Arabization, Translation, localization and Transcreation represent a set of diversified services offered by most translation agencies.
If you have a file for translation, what would be more suitable for your business requirements? What would you request? Should it be Arabization, translation, localization or transcreation?
With all this wide array of offered services one is always thrown into confusion as to what would best fit his business needs.
To shed more light on all these closely related terms, here is a concise definition of each of these terms supported by illustrations for a clearer overview of the meaning of each.
mainly Arabization is the process of expressing the text of any language in Arabic. It is not only related to translating the source text into Arabic, but delves behind the rendered target text (i.e. the Arabic translated file) and rephrases it to suite the Arab culture, identity and mentality.
Besides the attention given to the translation process and the meticulous choice of corresponding terms, more focus is directed to finding equivalent synonyms to the idiomatic expressions, cliché and collocations in a smooth Arabic style that respects the conventions of the Arabic language, grammar, message and tone of the author. If the file contains any images or issues that might pose a cultural sensitivity, the term extends to include replacing the already used image or addressing the issue in the event that it was not suitable for the Arab culture.
From the scientific and technical point of view, the term also refers to the technique used in coining a new Arabic term for a new invention or a scientific discovery. In such case, the Arabization Process mainly conforms to certain applicable rules such as the regularity & the common use of the term, its ease of use, convenience, compatibility and feasibility of derivation, besides following a long line of guide lines that is expressed in detail by Arab Term.
Therefore, in its broad sense, the term “Arabization” means translating any text into Arabic, while respecting the conventions of the Arabic language on the one hand, and the Arab culture and identity of the audience on the other.
An example of Arabization is evident in any text translated into Arabic, whether for literary, technical or marketing purposes.
Translation is the process of rendering the text of a source language into an equivalent target language, where the translator depends on his repository of expert knowledge of the grammar and syntax of the source language in grasping the author’s intended meaning, which he then conveys in a corresponding target language that conforms to the rules of said language’s grammar and syntax. Its primary aim is creating a translated file that is faithful to the message, tone and format of the source file.
Translation mainly has to do with most business communications, reports, surveys, studies, researches and correspondence, which require a faithful rendering of the source language into the translated file.
Localization is a form of translation, but its broader goal is to make a content or a product feel as though it was specifically created for a specific target market. This is done not only through translation, but it entails going further into the text and adjusting the content or the functional properties and characteristics of a product to accommodate to the intended language, cultural, political and even legal differences of the targeted foreign market or country, which can be simply put in adapting the content and product to meet the desired audiences’ “look and feel.”
For examples to localize an American product for a British market, the process entails using British English and British idiomatic expressions, besides applying British time zones, converting US$ to the British Sterling Pound, as well as adapting to local colour sensitivities, product name, and geographic references. The term also includes formatting addresses and dates, besides adjusting the website’s layout to suite the British cultural and technological preferences.
Examples of cultural content adaptation include: i) colours, shapes, sizes, styles; ii) images, icons, graphics; iii) social codes such as humour, etiquette, rituals, myths and symbols; iv) social values such as power, relationships and beliefs.
On the other hand, examples of functional content adaptation include: i) date and time formats, telephone numbers, contact information; ii) weights, measurements, geographical references, iii) language and linguistic content, product descriptions and reviews.

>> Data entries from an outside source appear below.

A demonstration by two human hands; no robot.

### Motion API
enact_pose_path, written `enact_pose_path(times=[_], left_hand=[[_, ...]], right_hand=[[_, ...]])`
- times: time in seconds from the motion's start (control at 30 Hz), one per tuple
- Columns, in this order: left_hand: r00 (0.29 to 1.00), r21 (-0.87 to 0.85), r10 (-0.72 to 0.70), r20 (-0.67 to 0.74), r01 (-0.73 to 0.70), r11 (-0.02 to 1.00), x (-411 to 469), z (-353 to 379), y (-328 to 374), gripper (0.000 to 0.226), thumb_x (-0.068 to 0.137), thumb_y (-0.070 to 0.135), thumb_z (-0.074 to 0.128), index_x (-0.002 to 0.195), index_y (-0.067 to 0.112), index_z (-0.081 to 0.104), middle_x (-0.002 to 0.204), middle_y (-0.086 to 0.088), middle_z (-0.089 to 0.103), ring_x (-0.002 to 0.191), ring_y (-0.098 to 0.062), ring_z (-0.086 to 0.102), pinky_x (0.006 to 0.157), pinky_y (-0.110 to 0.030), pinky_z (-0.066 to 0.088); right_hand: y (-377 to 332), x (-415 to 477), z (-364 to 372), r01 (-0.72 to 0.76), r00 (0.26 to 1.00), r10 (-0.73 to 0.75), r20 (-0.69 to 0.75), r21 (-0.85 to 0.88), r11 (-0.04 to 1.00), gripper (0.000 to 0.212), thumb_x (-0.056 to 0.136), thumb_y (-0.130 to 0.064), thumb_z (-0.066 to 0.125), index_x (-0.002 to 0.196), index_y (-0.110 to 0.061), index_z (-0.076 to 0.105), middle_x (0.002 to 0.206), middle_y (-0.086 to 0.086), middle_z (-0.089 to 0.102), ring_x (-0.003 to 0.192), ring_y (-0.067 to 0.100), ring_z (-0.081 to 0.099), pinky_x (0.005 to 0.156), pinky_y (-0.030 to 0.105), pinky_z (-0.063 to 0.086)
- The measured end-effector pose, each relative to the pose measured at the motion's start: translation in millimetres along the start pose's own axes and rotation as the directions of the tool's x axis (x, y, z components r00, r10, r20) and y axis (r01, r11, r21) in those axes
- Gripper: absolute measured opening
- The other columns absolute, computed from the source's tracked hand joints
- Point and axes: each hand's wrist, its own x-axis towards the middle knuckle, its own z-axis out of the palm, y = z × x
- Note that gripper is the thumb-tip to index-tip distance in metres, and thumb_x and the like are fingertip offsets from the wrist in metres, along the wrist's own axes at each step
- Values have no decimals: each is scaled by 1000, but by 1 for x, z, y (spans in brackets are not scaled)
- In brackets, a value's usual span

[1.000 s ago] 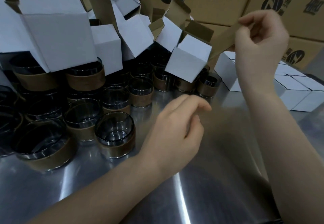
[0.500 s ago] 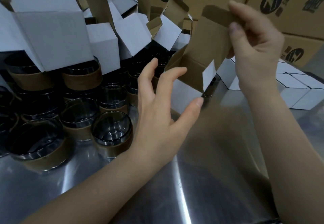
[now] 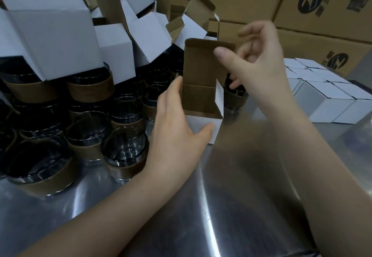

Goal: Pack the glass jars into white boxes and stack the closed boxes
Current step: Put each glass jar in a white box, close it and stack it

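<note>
An open white box with a brown inside stands on the steel table, its lid flap raised. My left hand grips the box's left and front walls. My right hand pinches the top of the raised lid flap between thumb and fingers. Several glass jars with brown bands sit to the left, the nearest jar right beside my left wrist. Closed white boxes are lined up at the right.
A heap of open white boxes rests on top of the jars at the back left. Large brown cartons with black logos form a wall behind. One jar stands just behind the held box.
My right hand pulled a box out of the heap and set it down on the table in front of me. My left hand rose from the table and took hold of its side.
</note>
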Motion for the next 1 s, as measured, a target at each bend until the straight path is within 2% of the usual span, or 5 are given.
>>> enact_pose_path(times=[0.2, 0.43, 0.6, 0.8, 1.0], left_hand=[[1000, 67, 4, -11, -3, 998, -2, 4, -1, 97, 75, 22, 79, 151, 32, 19, 144, 12, 30, 129, 1, 35, 90, -3, 29], [997, 28, -70, -21, 71, 997, 3, 3, -2, 105, 73, 23, 80, 153, 25, 13, 141, 9, 29, 123, 4, 29, 90, 9, 21], [985, -144, -172, 25, 173, 974, 6, -1, -1, 105, 74, 14, 79, 153, 26, 11, 144, 5, 42, 132, -12, 43, 110, -36, 39], [976, -196, -217, 12, 215, 957, 4, -1, 2, 89, 75, 8, 77, 143, 32, 25, 119, 15, 55, 109, -4, 57, 96, -35, 51], [964, -255, -267, -24, 252, 934, 5, 2, -2, 75, 76, 7, 76, 119, 43, 26, 116, 11, 56, 106, -5, 59, 96, -32, 50]], right_hand=[[9, 2, 1, -328, 832, 441, 336, -343, 880, 78, 51, -75, 73, 108, -30, 44, 86, 3, 64, 54, 17, 66, 45, 29, 51], [13, 3, -2, -461, 794, 455, 403, -88, 883, 28, 84, -26, 71, 98, -19, 47, 75, 10, 69, 58, 28, 70, 53, 37, 58], [28, 7, -13, -555, 735, 463, 496, 47, 830, 12, 93, -8, 61, 99, -16, 55, 96, 18, 62, 76, 33, 63, 61, 38, 59], [42, 7, -21, -652, 611, 454, 648, 89, 753, 24, 85, -13, 66, 106, -13, 55, 85, 8, 73, 80, 26, 73, 69, 40, 60], [46, 9, -25, -635, 565, 534, 629, -81, 768, 39, 67, -32, 74, 95, -14, 55, 71, 9, 68, 56, 22, 69, 50, 29, 57]])
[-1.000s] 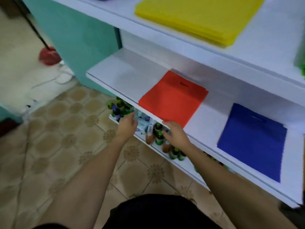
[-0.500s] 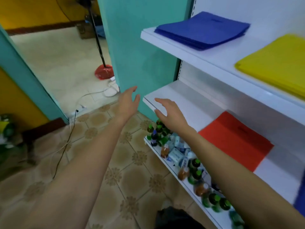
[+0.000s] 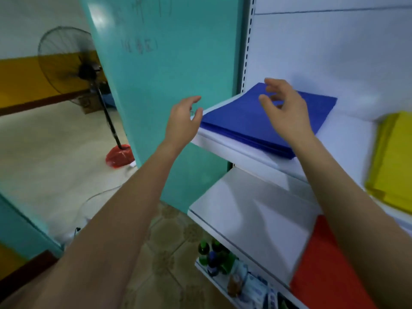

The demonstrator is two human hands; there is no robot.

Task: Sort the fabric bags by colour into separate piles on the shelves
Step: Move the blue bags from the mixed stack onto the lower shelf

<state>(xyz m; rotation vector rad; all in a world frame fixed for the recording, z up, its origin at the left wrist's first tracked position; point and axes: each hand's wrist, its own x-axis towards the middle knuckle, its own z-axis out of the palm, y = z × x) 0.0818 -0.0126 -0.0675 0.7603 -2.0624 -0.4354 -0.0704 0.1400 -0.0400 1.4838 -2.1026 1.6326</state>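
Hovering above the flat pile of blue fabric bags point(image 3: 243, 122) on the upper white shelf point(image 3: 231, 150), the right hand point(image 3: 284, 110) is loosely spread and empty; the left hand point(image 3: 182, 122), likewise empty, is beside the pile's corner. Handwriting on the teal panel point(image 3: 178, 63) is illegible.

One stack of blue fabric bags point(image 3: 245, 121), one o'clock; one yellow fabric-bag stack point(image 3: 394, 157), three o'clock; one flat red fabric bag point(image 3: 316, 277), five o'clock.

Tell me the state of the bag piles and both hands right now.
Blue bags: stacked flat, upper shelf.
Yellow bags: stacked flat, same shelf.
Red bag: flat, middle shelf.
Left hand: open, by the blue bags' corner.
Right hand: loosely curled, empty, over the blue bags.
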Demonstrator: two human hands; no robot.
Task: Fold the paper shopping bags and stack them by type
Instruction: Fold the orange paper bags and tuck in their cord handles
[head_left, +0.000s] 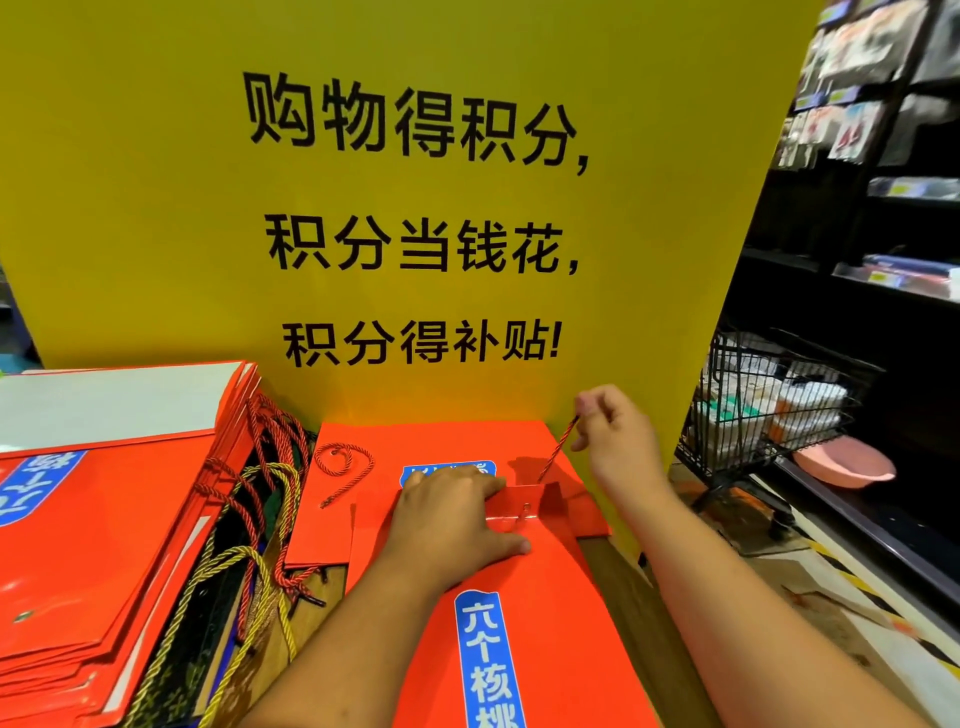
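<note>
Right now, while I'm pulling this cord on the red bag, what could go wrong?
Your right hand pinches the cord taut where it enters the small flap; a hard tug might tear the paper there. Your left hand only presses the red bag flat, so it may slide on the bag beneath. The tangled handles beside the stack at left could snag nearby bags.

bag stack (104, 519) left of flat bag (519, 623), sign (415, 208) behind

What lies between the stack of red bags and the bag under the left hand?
Head view: tangled red and gold cord handles, then another red bag.
</note>
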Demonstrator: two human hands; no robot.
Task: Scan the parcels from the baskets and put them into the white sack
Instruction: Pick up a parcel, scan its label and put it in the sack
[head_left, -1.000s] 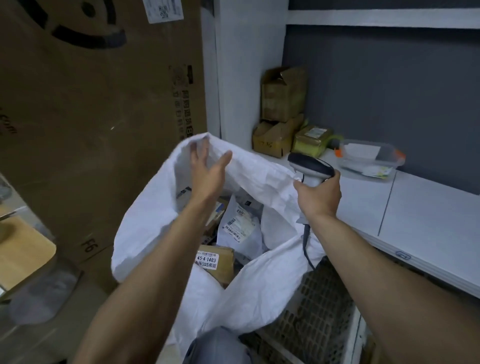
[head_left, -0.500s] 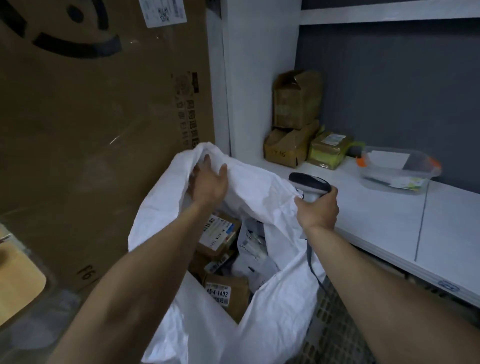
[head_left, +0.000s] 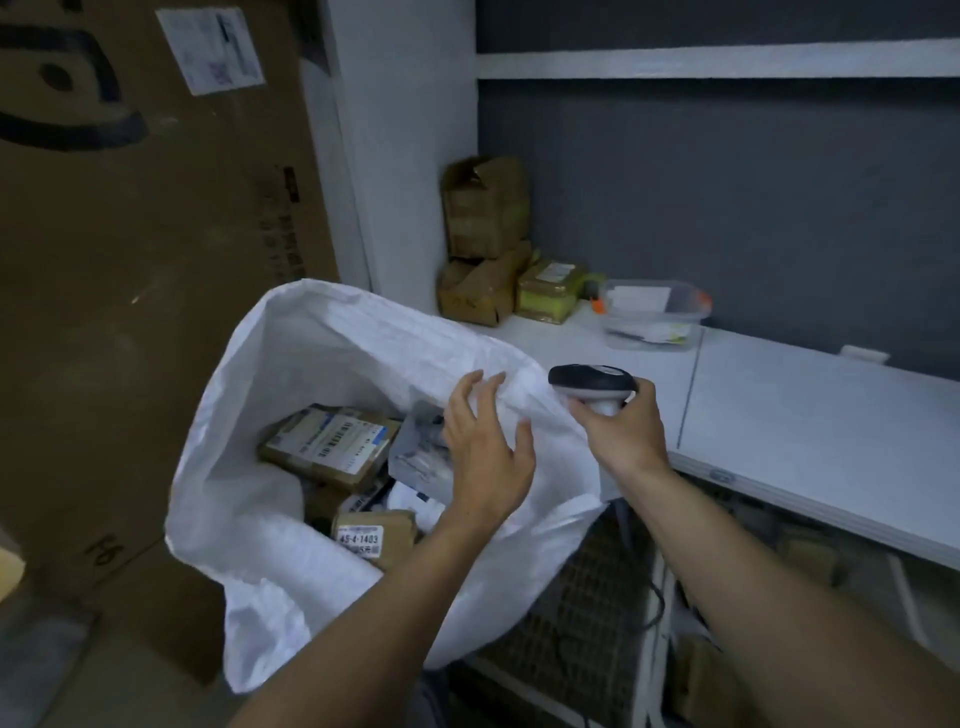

A perfect embodiment of localization can be clearly elaborated in the launch of any new product to the global or a specific locale market.
Transcreation is another form of translation that is also known as “creative translation”. Although it is literally a form of copywriting, where the original content may be mostly changed to attract the target audience and meet their preferences and taste in order to convince them to buy a certain product or service, a transcreated file still has to maintain the same intent, style, tone and message of the author.
Transcreation is mainly focused on marketing and advertising purposes. It usually takes longer time to create the logical sequence required for convincing the audience to take the desired action. This explains why it is actually more expensive than translation.
An example of transcreation can be seen in the content of hospitality and tourism websites and all marketing collateral, where any bilingual can notice for instance the differences between the content of the source version and that of other target files and the variances among each language in addressing its target audience in an appealing and attractive way to convey the intended message, observe the preferences of the locale and comply to the rules of the language. A more evident example can also be shown in the multilingual websites addressing their global customers, such as Microsoft.